Right to erasure (“right to be forgotten”, Art. 17 GDPR): You have the right to request the deletion of the data we hold about you without undue delay, unless other statutory provisions (e.g. statutory retention obligations) prevent this or there is an overriding interest on our part (e.g. to defend our rights and claims).
Right to restriction of processing (Art. 18 GDPR): You may request us to (temporarily) restrict the processing of your data in accordance with Art. 18 GDPR, for example when the personal data we hold about you may be inaccurate or unnecessary.
Right to data portability (Art. 20 GDPR): You have the right to receive your data, which you have provided to us, in a structured, commonly used and machine-readable format and have the right to transmit those data to a different controller without hindrance from us. Prerequisite is, that we process your data either based on consent (Article 6 (1) (a) or Article 9 (2) (a) GDPR) or based on a contract (Article 6 (1) (b) GDPR) and the processing is carried out by automated means.

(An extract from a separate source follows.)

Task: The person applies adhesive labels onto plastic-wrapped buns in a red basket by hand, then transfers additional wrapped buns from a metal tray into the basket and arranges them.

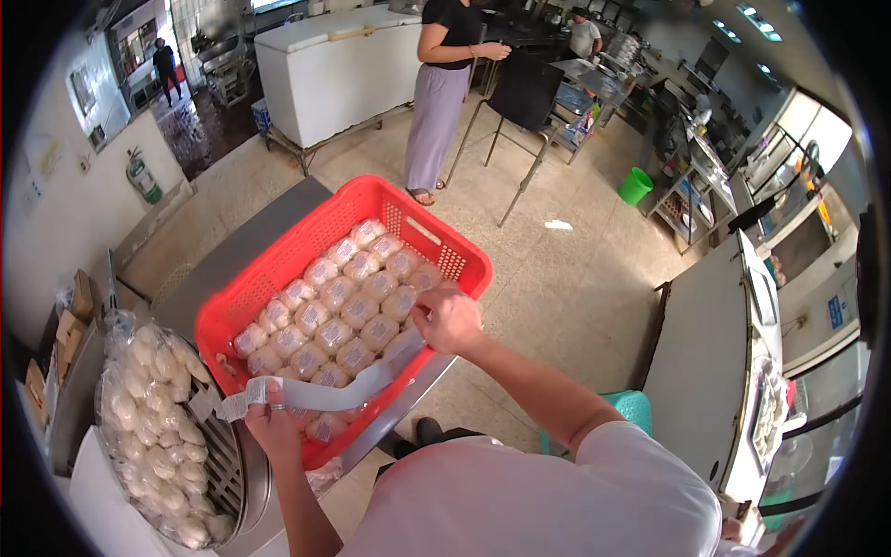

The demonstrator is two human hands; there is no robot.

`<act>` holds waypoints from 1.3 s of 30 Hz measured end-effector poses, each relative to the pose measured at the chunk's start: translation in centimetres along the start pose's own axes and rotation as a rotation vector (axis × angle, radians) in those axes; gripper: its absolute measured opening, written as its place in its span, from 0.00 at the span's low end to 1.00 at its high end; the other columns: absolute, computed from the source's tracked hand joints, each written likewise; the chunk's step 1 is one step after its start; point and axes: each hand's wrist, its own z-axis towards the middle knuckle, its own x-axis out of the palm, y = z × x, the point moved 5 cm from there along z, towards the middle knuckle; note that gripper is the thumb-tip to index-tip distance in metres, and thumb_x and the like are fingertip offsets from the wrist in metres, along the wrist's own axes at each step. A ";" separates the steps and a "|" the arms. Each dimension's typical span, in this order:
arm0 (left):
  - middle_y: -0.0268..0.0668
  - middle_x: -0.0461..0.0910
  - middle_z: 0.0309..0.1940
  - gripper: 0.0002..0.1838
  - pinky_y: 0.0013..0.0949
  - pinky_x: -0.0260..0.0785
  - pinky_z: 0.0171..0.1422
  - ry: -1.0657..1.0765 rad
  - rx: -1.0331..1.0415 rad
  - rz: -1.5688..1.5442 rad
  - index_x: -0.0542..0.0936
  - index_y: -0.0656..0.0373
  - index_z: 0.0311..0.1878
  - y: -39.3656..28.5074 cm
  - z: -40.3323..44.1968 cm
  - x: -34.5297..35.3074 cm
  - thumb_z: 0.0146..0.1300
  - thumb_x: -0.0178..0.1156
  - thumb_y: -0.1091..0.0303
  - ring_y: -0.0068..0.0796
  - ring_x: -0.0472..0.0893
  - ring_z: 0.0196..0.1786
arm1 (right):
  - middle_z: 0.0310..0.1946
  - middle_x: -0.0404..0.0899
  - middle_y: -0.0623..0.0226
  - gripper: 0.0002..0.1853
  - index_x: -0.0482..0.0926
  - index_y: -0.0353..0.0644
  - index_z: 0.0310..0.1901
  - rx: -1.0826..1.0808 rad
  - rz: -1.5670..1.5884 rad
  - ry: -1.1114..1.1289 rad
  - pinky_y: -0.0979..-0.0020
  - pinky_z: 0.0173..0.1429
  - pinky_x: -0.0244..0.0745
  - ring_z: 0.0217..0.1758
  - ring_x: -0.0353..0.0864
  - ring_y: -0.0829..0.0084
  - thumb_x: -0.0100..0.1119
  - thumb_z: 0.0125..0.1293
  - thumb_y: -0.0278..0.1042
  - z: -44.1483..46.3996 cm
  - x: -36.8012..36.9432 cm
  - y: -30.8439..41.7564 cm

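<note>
A red plastic basket [237,288] with pierced walls stands in front of me, filled with rows of wrapped, round white buns [336,293]. Most bun tops carry small printed labels. My left hand [272,429], a ring on one finger, is closed on a long label strip [339,397] at the basket's near left corner. The strip runs loosely over the near buns toward my right hand [449,318]. That hand is over the buns by the right wall, its fingers curled and pinched together. What its fingertips hold, if anything, is hidden.
Left of the basket, a clear bag of white buns [153,427] lies on a round slatted metal tray [227,464]. A person [445,93] stands beyond the basket near a black chair [524,97]. A white freezer [339,84] is behind; a teal stool [631,408] is at my right.
</note>
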 end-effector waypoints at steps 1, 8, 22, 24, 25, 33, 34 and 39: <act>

Right to object (Art. 21 GDPR): You have the right to object, on grounds relating to your particular situation, at any time to processing of your data which is based on point (e) or (f) of Article 6(1), including profiling based on those provisions. Please tell us your exact reasons why we should stop processing your data. We will no longer process the personal data unless we demonstrate compelling legitimate grounds for the processing which override your interests, rights and freedoms or for the establishment, exercise or defense of legal claims. We will no longer process your data for direct marketing purposes when you object to processing.
Right of complaint: If you believe that processing your data violates data protection laws, you have the right to file a complaint with a supervisory authority. Without prejudice to any other administrative or judicial remedy, you have the right to complain in the member state of your habitual residence, place of work or place of the alleged infringement.
If you would like to register your complaint with the Austrian supervisory authority, please send your claim to:
Barichgasse 40 - 42
1030 Vienna, Austria
+43 1 52 152-0
7.2 How you can assert your rights
You can assert your rights personally, in written form as follows:
Storyblok Solutions GmbH
1060 Vienna, Austria
Please be informed that we will only provide you with information if you identify yourself.
Handling Disputes. If there ever should be any concern or dispute relating to our data protection practices, we hope to be able to resolve such disputes between us in an amicable and mutually beneficial way. If you have a concern or dispute with us, you can raise your concern or dispute by contacting us either via email or by mail at the following address:
Storyblok Solutions GmbH
1060 Vienna, Austria
If you are a visitor to our website you have the right to commence proceedings in a court of competent jurisdiction in accordance with applicable data protection laws.
If you are our Customer and entered into our Terms, please see the relevant section on applicable law and jurisdiction of our Terms, which describes how disputes will be resolved between us.